The requirement is that I form a number of closed groups resulting in the following table
Group Person
===== ======
Group001 A
Group001 B
Group001 C
Group001 D
Group001 E
Group001 H
Group001 I
Group001 J
Group002 F
Group002 G
Group002 K
...
Can anyone suggest how this can be implemented, or give me some guidance on where to start?

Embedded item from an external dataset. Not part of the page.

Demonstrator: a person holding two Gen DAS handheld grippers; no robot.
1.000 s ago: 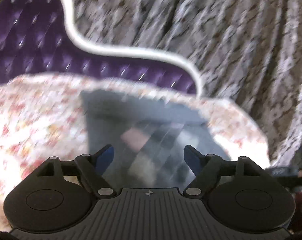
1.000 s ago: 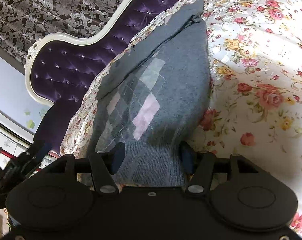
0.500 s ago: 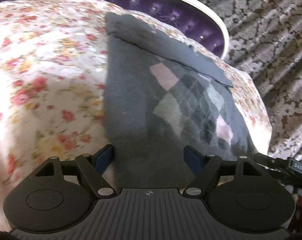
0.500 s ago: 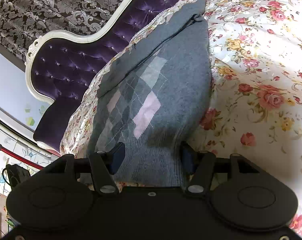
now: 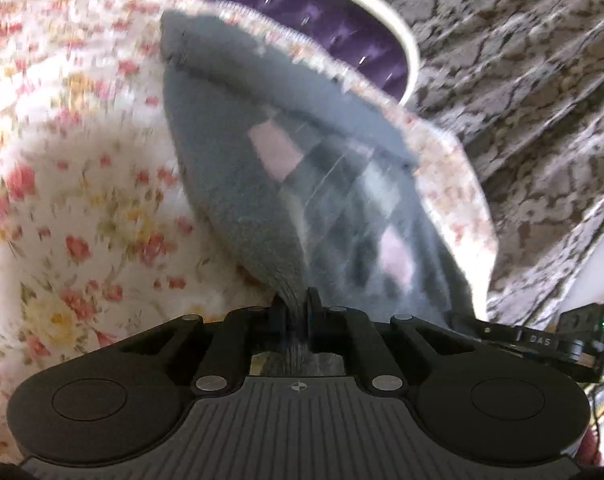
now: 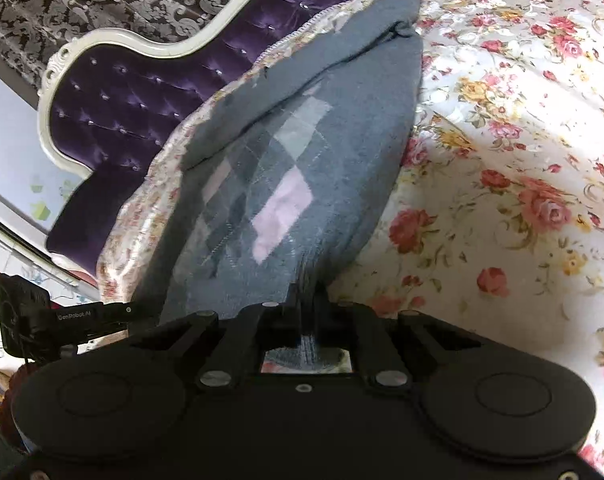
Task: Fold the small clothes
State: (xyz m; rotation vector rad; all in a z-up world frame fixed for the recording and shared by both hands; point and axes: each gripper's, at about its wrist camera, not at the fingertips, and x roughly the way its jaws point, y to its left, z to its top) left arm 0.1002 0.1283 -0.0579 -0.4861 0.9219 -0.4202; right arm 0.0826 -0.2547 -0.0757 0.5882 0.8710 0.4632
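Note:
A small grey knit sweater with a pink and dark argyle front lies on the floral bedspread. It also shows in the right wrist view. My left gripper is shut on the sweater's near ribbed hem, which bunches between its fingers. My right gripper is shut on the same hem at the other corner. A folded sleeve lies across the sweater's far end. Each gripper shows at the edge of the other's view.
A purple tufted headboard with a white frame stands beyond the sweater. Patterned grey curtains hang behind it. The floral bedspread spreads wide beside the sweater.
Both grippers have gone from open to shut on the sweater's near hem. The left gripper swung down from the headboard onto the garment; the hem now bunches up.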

The end result will be a stored procedure that can be run as-and-when it is necessary
Thanks in advance....
December 15, 2015 at 12:11 pm
Give this a shot...
IF OBJECT_ID('tempdb..#MgtStructure', 'U') IS NOT NULL
DROP TABLE #MgtStructure;
CREATE TABLE #MgtStructure (
EmployeeID CHAR(1),
ManagerID CHAR(1)
);
INSERT#MgtStructure (ManagerID, EmployeeID) VALUES
('A', 'B'),
('A', 'C'),
('A', 'D'),
('B', 'C'),
('D', 'E'),
('F', 'G'),
('F', 'K'),
('H', 'I'),
('H', 'J'),
('H', 'A');
WITH cte_Recursive AS (
SELECT
EmployeeID = Manager.ManagerID,
ManagerID = CAST('' AS CHAR(1)),
RecustionLevel = 1,
GroupName = 'Group' + RIGHT('000' + CAST(ROW_NUMBER() OVER (ORDER BY (SELECT NULL)) AS VARCHAR(3)), 3)
FROM
#MgtStructure Manager
WHERE
NOT EXISTS (SELECT 1 FROM #MgtStructure ms WHERE Manager.ManagerID = ms.EmployeeID)
GROUP BY
Manager.ManagerID
UNION ALL
SELECT
Employee.EmployeeID,
Employee.ManagerID,
RecustionLevel = r.RecustionLevel + 1,
r.GroupName
FROM
#MgtStructure Employee
JOIN cte_Recursive r
ON Employee.ManagerID = r.EmployeeID
)
SELECT
r.GroupName,
r.EmployeeID
FROM
cte_Recursive r
ORDER BY
r.EmployeeID
;
December 16, 2015 at 1:40 am
Jason, Many thanks, worked perfectly, just what was needed 🙂
December 16, 2015 at 6:59 am
Let input be as follows
INSERT#MgtStructure (ManagerID, EmployeeID) VALUES
--('A', 'B'),
('A', 'C'),
('A', 'D'),
('B', 'C'),
('D', 'E'),
('F', 'G'),
('F', 'K'),
('H', 'I'),
('H', 'J')
--,('H', 'A')
Which is correct group for C ?
As OP stated, it's not a tree.
December 16, 2015 at 6:59 am
martyn.dowsett (12/16/2015)
Jason, Many thanks, worked perfectly, just what was needed 🙂
No problem. Glad to help.
December 16, 2015 at 10:51 am
serg-52 (12/16/2015)
Let input be as follows
INSERT#MgtStructure (ManagerID, EmployeeID) VALUES--('A', 'B'),
('A', 'C'),
('A', 'D'),
('B', 'C'),
('D', 'E'),
('F', 'G'),
('F', 'K'),
('H', 'I'),
('H', 'J')
--,('H', 'A')
Which is correct group for C ?
As OP stated, it's not a tree.
Just a guess, if we're talking "closed groups", does that mean C can only be in one group? So in that case, wouldn't there just be that many less groups generated? Obviously could be wrong here, interesting thread in any case!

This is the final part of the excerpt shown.